PROBLEM DESCRIPTION: Reproduce the listing in full. Omit the pictures.

COLLECTED DATA:
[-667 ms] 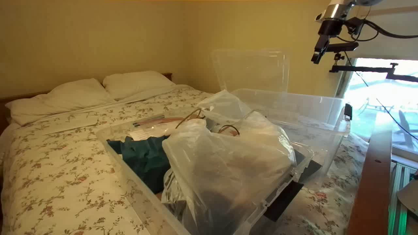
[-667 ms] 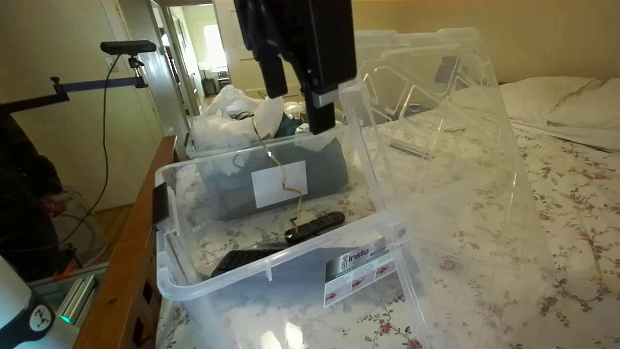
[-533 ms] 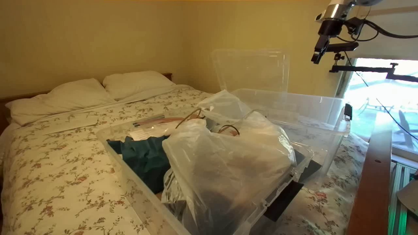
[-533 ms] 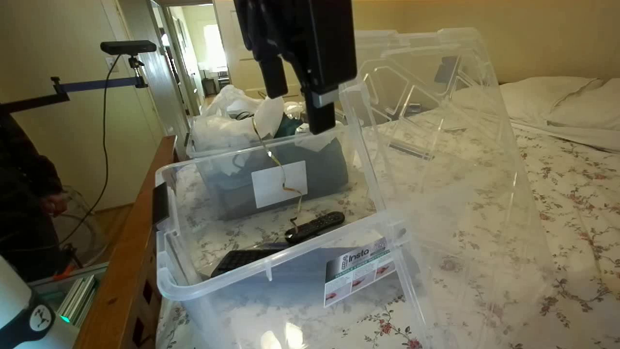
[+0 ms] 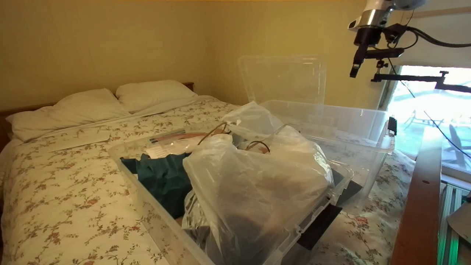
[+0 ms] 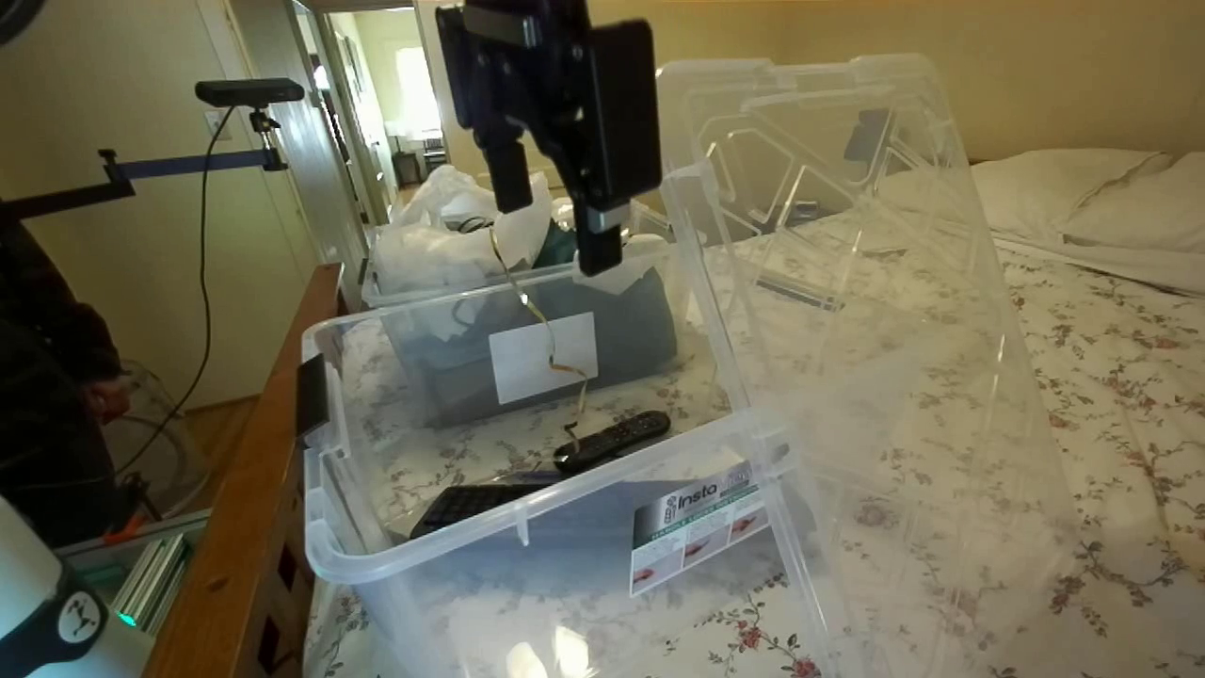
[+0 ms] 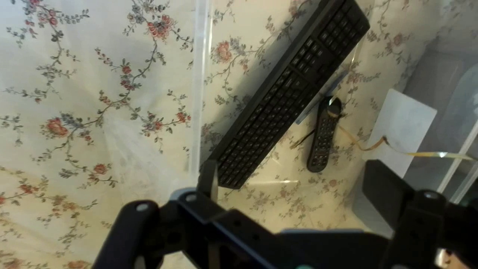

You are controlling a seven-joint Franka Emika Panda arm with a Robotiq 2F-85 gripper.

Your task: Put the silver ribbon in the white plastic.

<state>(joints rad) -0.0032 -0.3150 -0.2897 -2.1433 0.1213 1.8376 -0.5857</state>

REPLY:
[-667 ms] 
[-667 ms] 
[-533 ms] 
[-533 ms] 
[+0 ms] 
[+0 ms] 
[+0 ms] 

You are controlling a seven-joint Franka Emika Panda arm with a Robotiq 2F-85 gripper.

Your task: Put the silver ribbon in the white plastic.

<state>(joints rad) -0.0032 -0.3150 -0.2897 -2.1433 0.1213 1.8376 -0.5857</state>

This output is complete, so the exercise is closed.